- _DATASET EXCERPTS_
▬▬▬▬▬▬

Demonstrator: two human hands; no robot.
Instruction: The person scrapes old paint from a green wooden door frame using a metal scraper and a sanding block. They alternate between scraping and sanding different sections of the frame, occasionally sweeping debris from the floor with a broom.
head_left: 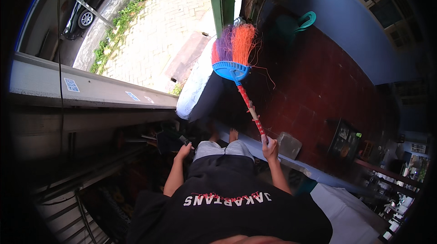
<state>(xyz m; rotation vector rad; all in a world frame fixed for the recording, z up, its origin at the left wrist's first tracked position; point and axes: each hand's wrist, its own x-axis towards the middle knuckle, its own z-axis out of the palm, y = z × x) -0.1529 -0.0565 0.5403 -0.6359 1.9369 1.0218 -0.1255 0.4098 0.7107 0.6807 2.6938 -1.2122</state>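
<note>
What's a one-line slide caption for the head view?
Right hand grips a broom by its red-patterned handle, orange and purple bristles at the far end.

A shaded porch of a home was suggested by a dark red tiled floor on the right of the frame, bounded at the upper right by a pale blue painted wall in which a wooden-framed, many-paned window was set. What looked like a green plastic chair was placed near that wall. At the upper left, a sunlit yard of pale paving blocks was edged by leafy green plants, and a black car was parked beyond.
</note>
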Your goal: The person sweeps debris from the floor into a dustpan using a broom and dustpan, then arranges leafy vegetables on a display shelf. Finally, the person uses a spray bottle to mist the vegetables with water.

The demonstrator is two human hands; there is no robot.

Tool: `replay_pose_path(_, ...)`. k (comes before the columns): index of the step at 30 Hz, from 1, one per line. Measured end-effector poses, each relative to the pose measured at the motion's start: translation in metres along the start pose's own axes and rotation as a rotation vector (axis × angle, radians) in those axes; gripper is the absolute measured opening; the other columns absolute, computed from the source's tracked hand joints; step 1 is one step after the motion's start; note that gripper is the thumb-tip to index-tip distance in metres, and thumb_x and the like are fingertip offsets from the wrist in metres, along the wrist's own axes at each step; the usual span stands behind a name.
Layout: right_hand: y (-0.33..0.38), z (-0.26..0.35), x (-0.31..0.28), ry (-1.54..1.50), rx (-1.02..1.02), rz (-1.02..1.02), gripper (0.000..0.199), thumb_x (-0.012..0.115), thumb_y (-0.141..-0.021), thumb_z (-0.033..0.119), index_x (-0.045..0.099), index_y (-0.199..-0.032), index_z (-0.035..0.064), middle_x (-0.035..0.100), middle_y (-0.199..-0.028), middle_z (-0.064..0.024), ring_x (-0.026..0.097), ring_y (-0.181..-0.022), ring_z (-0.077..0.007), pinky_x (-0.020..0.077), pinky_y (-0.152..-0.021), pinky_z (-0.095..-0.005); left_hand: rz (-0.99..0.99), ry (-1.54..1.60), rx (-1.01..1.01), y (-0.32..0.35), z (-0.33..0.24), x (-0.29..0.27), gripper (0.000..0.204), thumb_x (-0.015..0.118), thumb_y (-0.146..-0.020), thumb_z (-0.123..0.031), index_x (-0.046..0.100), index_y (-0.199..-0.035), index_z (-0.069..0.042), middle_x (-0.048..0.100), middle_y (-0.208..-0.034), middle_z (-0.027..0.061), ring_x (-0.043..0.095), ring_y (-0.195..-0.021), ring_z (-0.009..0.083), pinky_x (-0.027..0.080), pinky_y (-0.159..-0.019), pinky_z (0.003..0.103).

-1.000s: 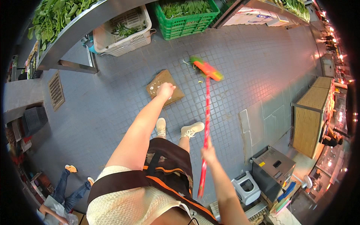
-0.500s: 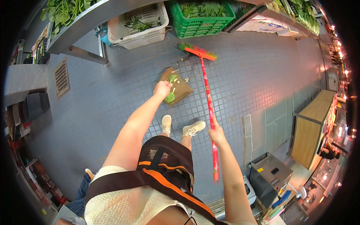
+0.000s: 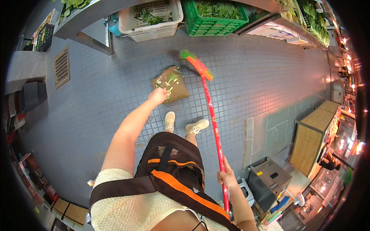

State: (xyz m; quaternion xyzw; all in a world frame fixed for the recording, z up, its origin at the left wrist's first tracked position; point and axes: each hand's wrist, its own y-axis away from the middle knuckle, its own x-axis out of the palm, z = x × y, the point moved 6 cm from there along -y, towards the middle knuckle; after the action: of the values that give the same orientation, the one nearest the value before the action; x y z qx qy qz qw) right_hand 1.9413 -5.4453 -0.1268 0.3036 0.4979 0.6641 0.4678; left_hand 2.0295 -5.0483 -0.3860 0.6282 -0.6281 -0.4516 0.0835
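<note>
Tiled floor (image 3: 108, 73) first: you stand with both shoes on it, just short of the pan. Counter (image 3: 96, 17) up front, greens on it; white crate (image 3: 154, 35) and green crate (image 3: 212, 27) below, well apart from your work.

Broom (image 3: 212, 119) slants up from your right side. Its head (image 3: 198, 67), blurred, is beyond the pan and to its right, apart from it; whether the bristles touch the floor, you cannot tell from here.

Brown pan (image 3: 180, 89) sits ahead of your shoes, seemingly on the tiles.

Right hand (image 3: 228, 176): grip wrapped round the broom's upper shaft. Left hand (image 3: 158, 95): grip closed at the pan's near edge, seemingly on its handle, which is hidden.

Scraps (image 3: 172, 78), green leaf and pale bits, already lie on the pan. Judgement: collecting well along, emptying not yet done. Any crumbs left near the bristles are too blurred to count.
</note>
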Motion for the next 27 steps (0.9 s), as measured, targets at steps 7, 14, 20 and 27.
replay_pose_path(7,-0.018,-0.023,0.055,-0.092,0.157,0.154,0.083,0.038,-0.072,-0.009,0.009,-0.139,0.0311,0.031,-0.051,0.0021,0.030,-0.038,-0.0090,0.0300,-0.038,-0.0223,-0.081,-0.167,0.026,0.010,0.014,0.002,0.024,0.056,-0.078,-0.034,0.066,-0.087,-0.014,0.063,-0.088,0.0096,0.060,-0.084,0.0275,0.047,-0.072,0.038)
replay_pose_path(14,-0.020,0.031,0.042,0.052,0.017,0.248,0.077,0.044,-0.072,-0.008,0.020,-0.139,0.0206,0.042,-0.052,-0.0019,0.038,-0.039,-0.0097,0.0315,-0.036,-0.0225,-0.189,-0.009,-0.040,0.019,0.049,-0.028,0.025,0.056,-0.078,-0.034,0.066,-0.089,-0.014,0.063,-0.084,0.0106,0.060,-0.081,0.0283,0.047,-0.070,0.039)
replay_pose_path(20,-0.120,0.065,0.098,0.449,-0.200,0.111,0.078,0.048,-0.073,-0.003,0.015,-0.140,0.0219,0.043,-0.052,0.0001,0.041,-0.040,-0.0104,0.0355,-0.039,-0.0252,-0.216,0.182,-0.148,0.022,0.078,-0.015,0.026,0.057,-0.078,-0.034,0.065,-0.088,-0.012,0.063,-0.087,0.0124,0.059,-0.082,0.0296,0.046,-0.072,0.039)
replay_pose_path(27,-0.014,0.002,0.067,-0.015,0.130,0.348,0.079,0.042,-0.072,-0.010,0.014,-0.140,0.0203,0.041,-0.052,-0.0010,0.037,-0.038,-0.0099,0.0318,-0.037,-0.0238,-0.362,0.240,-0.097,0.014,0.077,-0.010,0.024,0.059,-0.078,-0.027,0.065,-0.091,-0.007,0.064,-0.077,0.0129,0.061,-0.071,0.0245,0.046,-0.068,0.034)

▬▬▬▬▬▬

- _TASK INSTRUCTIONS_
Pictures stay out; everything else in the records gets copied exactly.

- _THE ANSWER_
Demonstrator: two human hands; no robot.
Instruction: The person scrapes old paint from a green wooden door frame using a metal scraper and a sanding block. They alternate between scraping and sanding different sections of the frame, occasionally sweeping debris from the floor with a broom.
head_left: 
<state>(xyz m; rotation vector rad; all in a world frame fixed for the recording, z up, its origin at the left wrist's first tracked position; point and axes: each hand's wrist, its own x-axis towards the middle knuckle, its own z-axis out of the palm, y = z × x) -0.1529 -0.0565 0.5403 -0.6359 1.9369 1.0218 -0.1255 0.4098 0.7107 0.6807 2.6938 -1.2122</state>
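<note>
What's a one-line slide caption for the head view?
Right hand grips a broom by its red-patterned handle, orange and purple bristles at the far end.

A shaded porch of a home was suggested by a dark red tiled floor on the right of the frame, bounded at the upper right by a pale blue painted wall in which a wooden-framed, many-paned window was set. What looked like a green plastic chair was placed near that wall. At the upper left, a sunlit yard of pale paving blocks was edged by leafy green plants, and a black car was parked beyond.
</note>
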Your goal: The person sweeps debris from the floor into a dustpan using a broom and dustpan, then arranges leafy vegetables on a display shelf. Finally, the person uses a spray bottle to mist the vegetables with water.

The demonstrator is two human hands; there is no robot.

Tool: `replay_pose_path(_, ...)`. k (comes before the columns): index of the step at 30 Hz, from 1, one per line. Measured end-effector poses, each relative to the pose measured at the motion's start: translation in metres along the start pose's own axes and rotation as a rotation vector (axis × angle, radians) in those axes; gripper is the absolute measured opening; the other columns absolute, computed from the source's tracked hand joints; step 1 is one step after the motion's start; note that gripper is the thumb-tip to index-tip distance in metres, and thumb_x and the like are fingertip offsets from the wrist in metres, along the wrist's own axes at each step; the usual span stands behind a name.
Layout: right_hand: y (-0.33..0.38), z (-0.26..0.35), x (-0.31..0.28), ry (-1.54..1.50), rx (-1.02..1.02), rz (-1.02..1.02), gripper (0.000..0.199), thumb_x (-0.012..0.115), thumb_y (-0.141..-0.021), thumb_z (-0.033..0.119), index_x (-0.045..0.099), index_y (-0.199..-0.032), index_z (-0.035..0.064), middle_x (-0.035..0.100), middle_y (-0.199..-0.028), middle_z (-0.064..0.024), ring_x (-0.026..0.097), ring_y (-0.181..-0.022), ring_z (-0.077..0.007), pinky_x (-0.020..0.077), pinky_y (-0.152..-0.021), pinky_z (-0.095..-0.005); left_hand: rz (-0.99..0.99), ry (-1.54..1.60), rx (-1.01..1.01), y (-0.32..0.35), z (-0.33..0.24), x (-0.29..0.27), gripper (0.000..0.204), thumb_x (-0.015..0.118), thumb_y (-0.146..-0.020), thumb_z (-0.123..0.031), index_x (-0.046..0.100), index_y (-0.199..-0.035), index_z (-0.069..0.042), middle_x (-0.048..0.100), middle_y (-0.208..-0.034), middle_z (-0.027..0.061), ring_x (-0.043..0.095), ring_y (-0.195..-0.021), ring_z (-0.009..0.083), pinky_x (-0.027..0.080), pinky_y (-0.159..-0.019), pinky_z (0.003..0.103).

-1.000s: 
-0.500s: 
+0.000s: 

State: (xyz m; quaternion xyzw; all in a world frame fixed for the recording, z up, its origin at the left wrist's first tracked position; point and axes: each hand's wrist, its own y-axis away from the middle knuckle, its own x-axis out of the palm, z = x × y, the point moved 6 cm from there along -y, towards the middle knuckle; after the action: of the values that give the same orientation, the one nearest the value before the action; x y z qx qy qz qw) right_hand 1.9413 -5.4453 -0.1268 0.3036 0.4979 0.6641 0.4678; left_hand 2.0295 -5.0483 -0.3860 0.6282 -0.6281 -0.4516 0.0835
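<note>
Tiled floor (image 3: 108, 73) first: you stand with both shoes on it, just short of the pan. Counter (image 3: 96, 17) up front, greens on it; white crate (image 3: 154, 35) and green crate (image 3: 212, 27) below, well apart from your work.

Broom (image 3: 212, 119) slants up from your right side. Its head (image 3: 198, 67), blurred, is beyond the pan and to its right, apart from it; whether the bristles touch the floor, you cannot tell from here.

Brown pan (image 3: 180, 89) sits ahead of your shoes, seemingly on the tiles.

Right hand (image 3: 228, 176): grip wrapped round the broom's upper shaft. Left hand (image 3: 158, 95): grip closed at the pan's near edge, seemingly on its handle, which is hidden.

Scraps (image 3: 172, 78), green leaf and pale bits, already lie on the pan. Judgement: collecting well along, emptying not yet done. Any crumbs left near the bristles are too blurred to count.
</note>
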Motion for the next 27 steps (0.9 s), as measured, targets at steps 7, 14, 20 and 27.
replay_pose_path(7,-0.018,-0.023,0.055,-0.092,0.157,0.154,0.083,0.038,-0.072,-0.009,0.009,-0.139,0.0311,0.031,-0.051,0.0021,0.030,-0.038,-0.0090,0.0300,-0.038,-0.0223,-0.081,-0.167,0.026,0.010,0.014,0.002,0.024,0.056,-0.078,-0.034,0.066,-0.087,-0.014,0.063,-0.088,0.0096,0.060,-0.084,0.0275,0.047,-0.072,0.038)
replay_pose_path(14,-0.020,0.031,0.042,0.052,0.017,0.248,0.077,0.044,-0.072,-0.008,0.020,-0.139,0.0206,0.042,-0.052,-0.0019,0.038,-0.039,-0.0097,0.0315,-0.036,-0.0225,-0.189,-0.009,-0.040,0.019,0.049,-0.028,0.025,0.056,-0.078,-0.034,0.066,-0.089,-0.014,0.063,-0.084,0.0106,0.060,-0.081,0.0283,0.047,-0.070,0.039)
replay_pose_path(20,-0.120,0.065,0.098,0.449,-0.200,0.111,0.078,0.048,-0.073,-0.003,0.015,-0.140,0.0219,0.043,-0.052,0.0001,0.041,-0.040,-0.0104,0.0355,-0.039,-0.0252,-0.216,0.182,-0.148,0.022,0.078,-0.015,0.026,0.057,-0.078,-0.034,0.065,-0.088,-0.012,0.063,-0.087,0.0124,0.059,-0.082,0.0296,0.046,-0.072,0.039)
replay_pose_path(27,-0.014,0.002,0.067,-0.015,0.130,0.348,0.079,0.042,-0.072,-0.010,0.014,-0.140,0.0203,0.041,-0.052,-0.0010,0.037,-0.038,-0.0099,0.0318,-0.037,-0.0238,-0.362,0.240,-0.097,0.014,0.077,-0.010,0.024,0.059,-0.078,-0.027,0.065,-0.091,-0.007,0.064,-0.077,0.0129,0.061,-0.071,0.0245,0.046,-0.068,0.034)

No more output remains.